I did in fact flag this video for shocking and disgusting actions. 
I will say I think like twice I let Aladdin rub himself on my knee, but that was when he was alone and had no mate. I felt sorry for him. But this is beyond gross, I can't believe anyone would do such a thing. I would never stop my birds from masturbating themselves in their cages but I'm surely not going to do it for them. YUCK! :censor:


----------



## Cassie (Jan 7, 2009)

Are you serious???? God there are some freaks out there. Why have they allowed that on there? I can't think of the term for that right now, but isn't that illegal?


----------



## Raven2322 (Mar 1, 2008)

Cassie said:


> Are you serious???? God there are some freaks out there. Why have they allowed that on there? I can't think of the term for that right now, but isn't that illegal?


I know, I couldn't believe it either. I thought the tittle was a joke, but it's not and it's sick. I don't think that person should own pets if that think that's ok. I flagged it a second time for animal abuse. It's just so wrong. 

So if you see it and you have a youtube account, please flag it and maybe we can get it removed.


----------



## Aly (Jul 30, 2007)

I just signed up for an email account-leaving a note and flagged it! That person needs to be put into a mental ward!


----------



## Renae (Feb 9, 2008)

Flagged it. That's really f'ing wrong in so many ways - why the heck would you want to get your bird off with your own hand when they could use a perch.. EW. I could never ever do that to one of my 'tiels, NEVER. I hope it gets removed, I'm gonna keep flagging it if it doesn't.


----------



## Raven2322 (Mar 1, 2008)

Aly said:


> I justed signed up for an email account-left a note and flagged it! That person needs to be put into a mental ward!

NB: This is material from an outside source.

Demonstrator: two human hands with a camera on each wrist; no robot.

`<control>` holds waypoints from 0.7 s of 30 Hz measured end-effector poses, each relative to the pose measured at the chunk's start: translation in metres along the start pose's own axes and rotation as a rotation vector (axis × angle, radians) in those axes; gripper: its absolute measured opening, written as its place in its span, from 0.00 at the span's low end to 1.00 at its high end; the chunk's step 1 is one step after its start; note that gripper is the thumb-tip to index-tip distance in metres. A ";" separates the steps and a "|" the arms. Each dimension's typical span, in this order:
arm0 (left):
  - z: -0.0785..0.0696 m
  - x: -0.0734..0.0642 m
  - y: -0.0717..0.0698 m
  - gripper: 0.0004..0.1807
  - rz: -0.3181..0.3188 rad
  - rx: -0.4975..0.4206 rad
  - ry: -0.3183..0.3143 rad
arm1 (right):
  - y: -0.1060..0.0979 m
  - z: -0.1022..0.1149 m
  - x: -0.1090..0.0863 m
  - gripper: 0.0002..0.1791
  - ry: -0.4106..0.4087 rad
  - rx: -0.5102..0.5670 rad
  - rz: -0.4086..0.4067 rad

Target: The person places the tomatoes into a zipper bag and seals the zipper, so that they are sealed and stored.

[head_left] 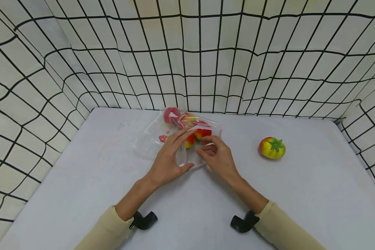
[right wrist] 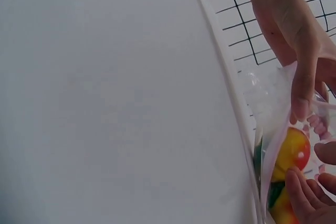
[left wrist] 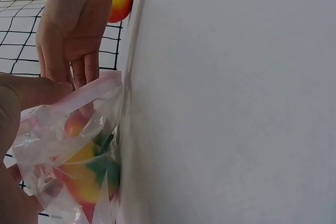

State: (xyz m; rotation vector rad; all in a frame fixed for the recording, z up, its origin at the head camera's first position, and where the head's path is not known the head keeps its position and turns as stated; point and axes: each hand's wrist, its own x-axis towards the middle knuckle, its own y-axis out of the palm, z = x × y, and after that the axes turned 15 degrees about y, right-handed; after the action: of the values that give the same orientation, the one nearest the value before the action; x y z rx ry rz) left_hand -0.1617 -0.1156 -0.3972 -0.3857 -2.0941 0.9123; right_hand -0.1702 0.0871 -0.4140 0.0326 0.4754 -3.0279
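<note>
Centrally in the head view, near the 12 o'clock edge of the white table [head_left: 103,187]: a clear zip bag [head_left: 153,139] with red-and-yellow fruits [head_left: 203,133] inside. At its 7 o'clock, fingers straight and thumb splayed, the left hand [head_left: 167,158], presumably to keep the bag's mouth gaping. At its 4 o'clock, the right hand [head_left: 217,154], fingers loosely bent and not visibly gripping anything, probably so placed for easy access to that mouth. Off at 3 o'clock, well apart and so out of both hands' way, a loose tomato [head_left: 268,152].

From the left wrist, at 9 o'clock: left thumb [left wrist: 50,90] laid at the pink zip edge [left wrist: 107,82], likely as a stop against the film falling shut.

From the right wrist, at 4 o'clock: right thumb [right wrist: 326,153] apart from the fingers [right wrist: 302,195], near a yellow fruit [right wrist: 294,145], perhaps to steady it; impossible to tell whether touching.
</note>
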 end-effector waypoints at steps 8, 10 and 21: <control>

I just left a comment on the video as well about how sick it is, and so very twisted.


----------



## Raven2322 (Mar 1, 2008)

Solace. said:


> Flagged it. That's really f'ing wrong in so many ways - why the heck would you want to get your bird off with your own hand when they could use a perch.. EW. I could never ever do that to one of my 'tiels, NEVER. I hope it gets removed, I'm gonna keep flagging it if it doesn't.


I only hope this freak doesn't have any other pets as well. Sick sick sick person!


----------



## Cassie (Jan 7, 2009)

The department I work for is responsible for classifying publications and films in Australia. Without seeing it, but reading the description, I believe that would be refused classification. Why is it allowed on a popular website where children can access it???


----------



## Renae (Feb 9, 2008)

Raven2322 said:


> I only hope this freak doesn't have any other pets as well. Sick sick sick person!


So do I.  UGH.. it made me sick to my stomach. 

I flagged it twice, it won't let me flag it again, unfortunately. I'm hoping it gets flagged enough to be taken off.


----------



## Raven2322 (Mar 1, 2008)

Solace. said:


> So do I.  UGH.. it made me sick to my stomach.
> 
> I flagged it twice, it won't let me flag it again, unfortunately. I'm hoping it gets flagged enough to be taken off.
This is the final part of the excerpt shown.